Look through the entries below. Report each line that has the word "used" in it.
(PROVIDED MATERIAL begins)
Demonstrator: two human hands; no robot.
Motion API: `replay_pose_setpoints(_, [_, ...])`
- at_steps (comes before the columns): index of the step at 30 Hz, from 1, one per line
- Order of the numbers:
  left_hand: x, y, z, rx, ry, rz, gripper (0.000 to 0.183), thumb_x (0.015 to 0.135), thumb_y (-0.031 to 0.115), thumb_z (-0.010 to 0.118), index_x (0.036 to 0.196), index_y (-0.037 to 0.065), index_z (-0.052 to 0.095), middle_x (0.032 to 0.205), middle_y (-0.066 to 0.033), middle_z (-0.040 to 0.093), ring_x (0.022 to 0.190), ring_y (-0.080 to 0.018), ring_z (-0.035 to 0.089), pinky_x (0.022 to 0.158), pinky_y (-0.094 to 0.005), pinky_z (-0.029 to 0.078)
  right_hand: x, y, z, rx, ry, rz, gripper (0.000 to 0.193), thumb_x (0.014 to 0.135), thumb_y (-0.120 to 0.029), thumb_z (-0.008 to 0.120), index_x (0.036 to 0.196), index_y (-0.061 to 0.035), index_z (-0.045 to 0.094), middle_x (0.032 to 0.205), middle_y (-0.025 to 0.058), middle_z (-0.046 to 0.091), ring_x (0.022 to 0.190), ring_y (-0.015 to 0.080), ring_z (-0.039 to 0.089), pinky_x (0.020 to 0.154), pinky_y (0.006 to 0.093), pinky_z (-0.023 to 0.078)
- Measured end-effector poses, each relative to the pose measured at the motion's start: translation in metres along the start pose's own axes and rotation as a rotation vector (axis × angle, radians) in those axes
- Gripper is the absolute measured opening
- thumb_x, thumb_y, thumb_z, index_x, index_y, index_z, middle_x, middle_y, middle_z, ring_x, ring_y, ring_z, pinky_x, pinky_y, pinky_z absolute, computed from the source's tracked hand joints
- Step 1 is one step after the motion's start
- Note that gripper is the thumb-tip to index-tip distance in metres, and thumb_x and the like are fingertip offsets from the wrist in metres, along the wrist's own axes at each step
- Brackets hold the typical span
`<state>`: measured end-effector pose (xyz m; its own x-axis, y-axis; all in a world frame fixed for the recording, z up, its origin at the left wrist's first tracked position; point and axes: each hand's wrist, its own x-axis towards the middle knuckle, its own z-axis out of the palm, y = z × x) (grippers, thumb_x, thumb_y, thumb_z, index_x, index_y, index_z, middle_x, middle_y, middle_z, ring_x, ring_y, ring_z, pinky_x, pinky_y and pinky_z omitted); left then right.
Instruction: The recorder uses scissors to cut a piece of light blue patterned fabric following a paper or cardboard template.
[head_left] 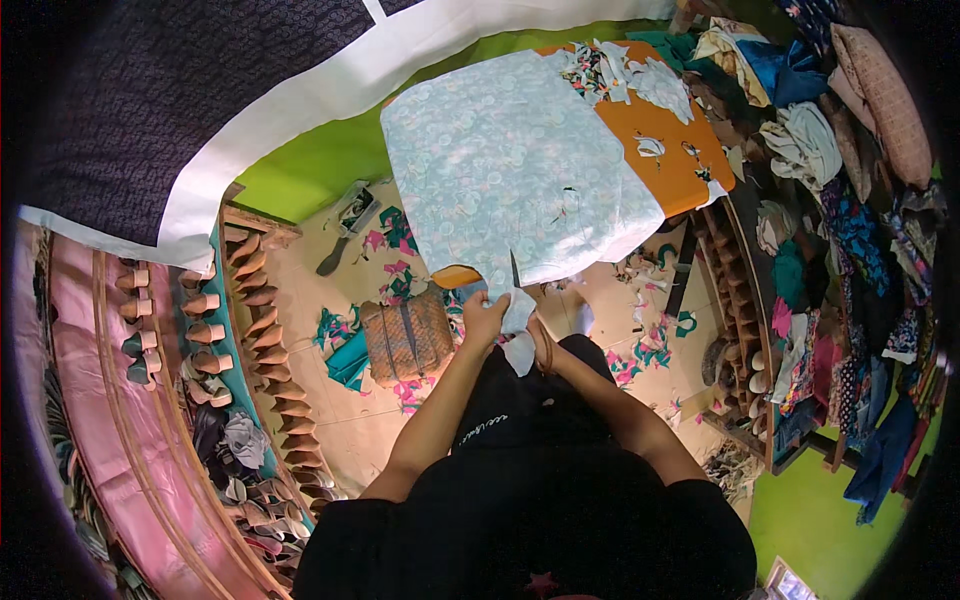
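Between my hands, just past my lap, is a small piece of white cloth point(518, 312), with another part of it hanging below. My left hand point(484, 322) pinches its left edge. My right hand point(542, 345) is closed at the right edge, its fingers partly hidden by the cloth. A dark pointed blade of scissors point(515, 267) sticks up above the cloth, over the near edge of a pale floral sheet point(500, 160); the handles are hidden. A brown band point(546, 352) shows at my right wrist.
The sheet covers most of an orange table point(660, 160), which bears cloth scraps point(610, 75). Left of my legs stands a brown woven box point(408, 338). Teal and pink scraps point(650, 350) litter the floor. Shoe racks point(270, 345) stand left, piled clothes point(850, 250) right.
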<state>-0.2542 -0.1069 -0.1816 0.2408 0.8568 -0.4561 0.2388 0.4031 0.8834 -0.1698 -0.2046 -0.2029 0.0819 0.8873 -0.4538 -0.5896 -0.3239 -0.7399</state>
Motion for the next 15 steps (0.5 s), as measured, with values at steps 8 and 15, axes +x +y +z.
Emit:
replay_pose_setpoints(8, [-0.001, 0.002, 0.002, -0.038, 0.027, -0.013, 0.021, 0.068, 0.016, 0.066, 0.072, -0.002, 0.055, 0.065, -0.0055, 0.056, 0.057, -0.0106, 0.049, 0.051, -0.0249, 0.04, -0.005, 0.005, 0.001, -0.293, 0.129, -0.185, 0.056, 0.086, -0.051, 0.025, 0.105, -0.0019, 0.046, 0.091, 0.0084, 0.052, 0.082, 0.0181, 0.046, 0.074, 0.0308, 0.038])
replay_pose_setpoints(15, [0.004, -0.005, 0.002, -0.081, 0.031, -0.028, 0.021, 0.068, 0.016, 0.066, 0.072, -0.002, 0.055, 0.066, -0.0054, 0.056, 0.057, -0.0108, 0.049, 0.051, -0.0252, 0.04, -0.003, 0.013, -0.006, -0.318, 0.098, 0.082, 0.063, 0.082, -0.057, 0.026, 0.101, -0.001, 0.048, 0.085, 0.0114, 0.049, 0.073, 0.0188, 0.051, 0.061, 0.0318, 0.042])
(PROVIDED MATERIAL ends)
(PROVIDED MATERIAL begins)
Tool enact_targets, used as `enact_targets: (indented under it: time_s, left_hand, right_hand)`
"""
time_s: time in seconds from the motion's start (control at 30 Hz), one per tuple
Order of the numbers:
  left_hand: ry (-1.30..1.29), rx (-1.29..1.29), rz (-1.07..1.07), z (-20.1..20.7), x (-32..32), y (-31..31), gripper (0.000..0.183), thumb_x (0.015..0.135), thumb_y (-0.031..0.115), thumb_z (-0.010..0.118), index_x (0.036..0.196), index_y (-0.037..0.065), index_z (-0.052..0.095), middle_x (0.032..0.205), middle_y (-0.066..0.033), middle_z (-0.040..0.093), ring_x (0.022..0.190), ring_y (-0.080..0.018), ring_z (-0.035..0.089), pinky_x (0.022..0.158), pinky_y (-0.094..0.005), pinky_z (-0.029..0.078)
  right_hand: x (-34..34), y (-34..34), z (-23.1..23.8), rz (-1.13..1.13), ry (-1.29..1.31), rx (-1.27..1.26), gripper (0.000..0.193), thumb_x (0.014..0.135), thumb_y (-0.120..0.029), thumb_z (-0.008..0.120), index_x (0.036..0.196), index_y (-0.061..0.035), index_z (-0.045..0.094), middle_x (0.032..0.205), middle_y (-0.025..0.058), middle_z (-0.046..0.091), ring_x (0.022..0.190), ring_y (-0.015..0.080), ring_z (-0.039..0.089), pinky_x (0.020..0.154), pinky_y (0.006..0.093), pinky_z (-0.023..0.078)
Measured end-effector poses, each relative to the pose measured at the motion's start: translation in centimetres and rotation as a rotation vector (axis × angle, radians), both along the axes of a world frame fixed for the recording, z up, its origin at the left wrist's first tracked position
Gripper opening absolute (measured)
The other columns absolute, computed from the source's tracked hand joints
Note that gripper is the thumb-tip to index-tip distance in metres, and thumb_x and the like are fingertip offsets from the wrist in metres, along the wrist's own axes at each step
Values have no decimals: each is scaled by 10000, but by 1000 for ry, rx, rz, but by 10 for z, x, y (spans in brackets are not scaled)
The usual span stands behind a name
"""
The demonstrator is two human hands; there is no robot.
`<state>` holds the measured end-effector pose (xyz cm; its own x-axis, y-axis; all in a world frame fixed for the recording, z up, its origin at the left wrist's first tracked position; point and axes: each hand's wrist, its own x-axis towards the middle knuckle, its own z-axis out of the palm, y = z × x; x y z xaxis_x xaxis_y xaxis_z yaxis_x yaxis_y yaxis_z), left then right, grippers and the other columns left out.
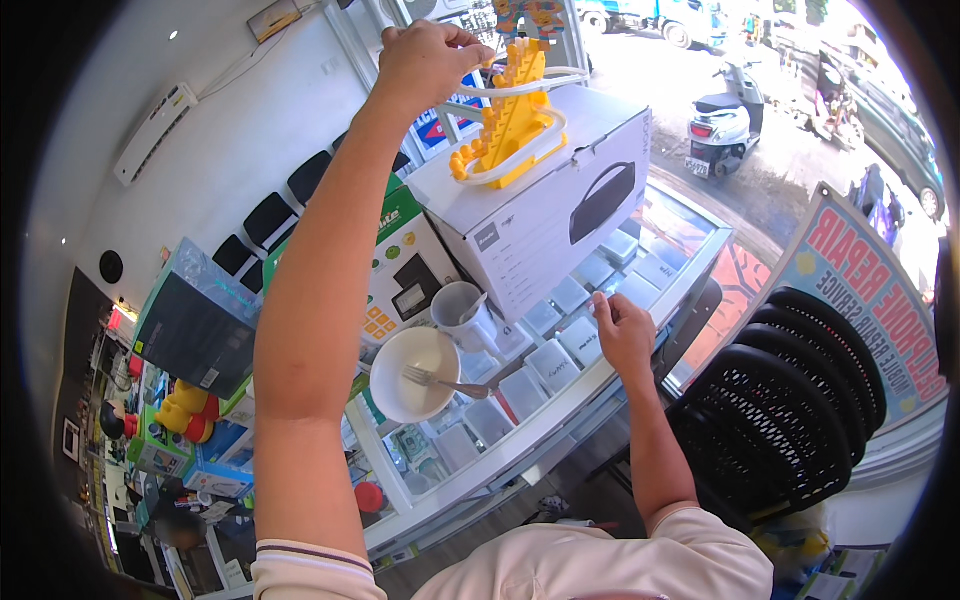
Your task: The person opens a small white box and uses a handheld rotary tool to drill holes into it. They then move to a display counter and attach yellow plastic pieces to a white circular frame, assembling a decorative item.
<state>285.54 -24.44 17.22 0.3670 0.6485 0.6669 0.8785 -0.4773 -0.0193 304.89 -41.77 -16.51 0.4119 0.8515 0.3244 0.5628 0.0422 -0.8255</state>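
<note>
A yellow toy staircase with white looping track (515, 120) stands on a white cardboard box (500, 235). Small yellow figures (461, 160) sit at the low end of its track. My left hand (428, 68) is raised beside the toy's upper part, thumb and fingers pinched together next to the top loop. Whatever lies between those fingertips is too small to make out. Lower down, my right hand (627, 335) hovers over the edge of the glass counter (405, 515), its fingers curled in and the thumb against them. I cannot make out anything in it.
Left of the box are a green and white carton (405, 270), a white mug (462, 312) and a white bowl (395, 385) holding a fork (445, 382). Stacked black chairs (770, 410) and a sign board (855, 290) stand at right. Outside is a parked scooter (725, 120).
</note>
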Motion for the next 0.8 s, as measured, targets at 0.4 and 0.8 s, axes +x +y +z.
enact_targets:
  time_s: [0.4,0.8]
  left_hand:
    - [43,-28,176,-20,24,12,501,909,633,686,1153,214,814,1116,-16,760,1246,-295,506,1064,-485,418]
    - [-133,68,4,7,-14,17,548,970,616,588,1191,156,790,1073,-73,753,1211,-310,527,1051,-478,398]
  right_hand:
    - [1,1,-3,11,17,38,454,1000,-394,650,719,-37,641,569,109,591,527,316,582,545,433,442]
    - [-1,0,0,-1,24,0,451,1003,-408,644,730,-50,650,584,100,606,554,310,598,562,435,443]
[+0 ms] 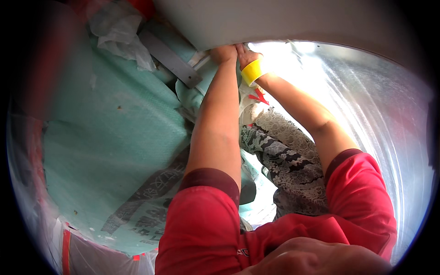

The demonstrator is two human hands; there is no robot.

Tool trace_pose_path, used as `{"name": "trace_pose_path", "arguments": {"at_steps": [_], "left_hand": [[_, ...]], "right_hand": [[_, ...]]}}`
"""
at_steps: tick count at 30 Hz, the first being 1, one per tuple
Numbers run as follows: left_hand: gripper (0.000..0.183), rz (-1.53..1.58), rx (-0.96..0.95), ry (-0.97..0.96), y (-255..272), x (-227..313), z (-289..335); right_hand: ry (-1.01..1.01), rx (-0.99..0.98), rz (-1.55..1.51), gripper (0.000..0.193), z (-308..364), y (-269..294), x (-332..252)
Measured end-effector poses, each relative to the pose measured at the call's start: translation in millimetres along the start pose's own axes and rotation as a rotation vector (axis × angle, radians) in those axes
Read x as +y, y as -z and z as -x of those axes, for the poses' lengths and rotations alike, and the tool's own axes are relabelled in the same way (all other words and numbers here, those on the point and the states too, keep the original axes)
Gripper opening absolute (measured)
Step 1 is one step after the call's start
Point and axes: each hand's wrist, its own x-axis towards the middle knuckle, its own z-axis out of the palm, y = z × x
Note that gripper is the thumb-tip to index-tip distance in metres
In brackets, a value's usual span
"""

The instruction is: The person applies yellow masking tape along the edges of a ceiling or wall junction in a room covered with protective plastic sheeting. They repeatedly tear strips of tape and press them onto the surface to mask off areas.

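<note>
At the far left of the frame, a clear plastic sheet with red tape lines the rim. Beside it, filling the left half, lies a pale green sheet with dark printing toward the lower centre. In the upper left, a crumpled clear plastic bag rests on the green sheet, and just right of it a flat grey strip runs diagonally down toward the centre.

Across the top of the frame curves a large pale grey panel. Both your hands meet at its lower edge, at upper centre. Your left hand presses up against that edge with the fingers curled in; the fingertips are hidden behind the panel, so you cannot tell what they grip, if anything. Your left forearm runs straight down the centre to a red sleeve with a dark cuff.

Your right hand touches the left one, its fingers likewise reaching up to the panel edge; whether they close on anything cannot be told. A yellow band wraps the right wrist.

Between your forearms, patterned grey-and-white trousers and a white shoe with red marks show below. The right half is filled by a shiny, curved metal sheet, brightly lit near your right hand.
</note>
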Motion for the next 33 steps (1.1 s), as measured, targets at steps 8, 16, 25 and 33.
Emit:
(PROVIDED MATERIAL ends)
TASK OUTPUT:
Tool enact_targets, used as `enact_targets: (indented under it: time_s, left_hand, right_hand)`
Tool trace_pose_path, used as `{"name": "trace_pose_path", "arguments": {"at_steps": [_], "left_hand": [[_, ...]], "right_hand": [[_, ...]]}}`

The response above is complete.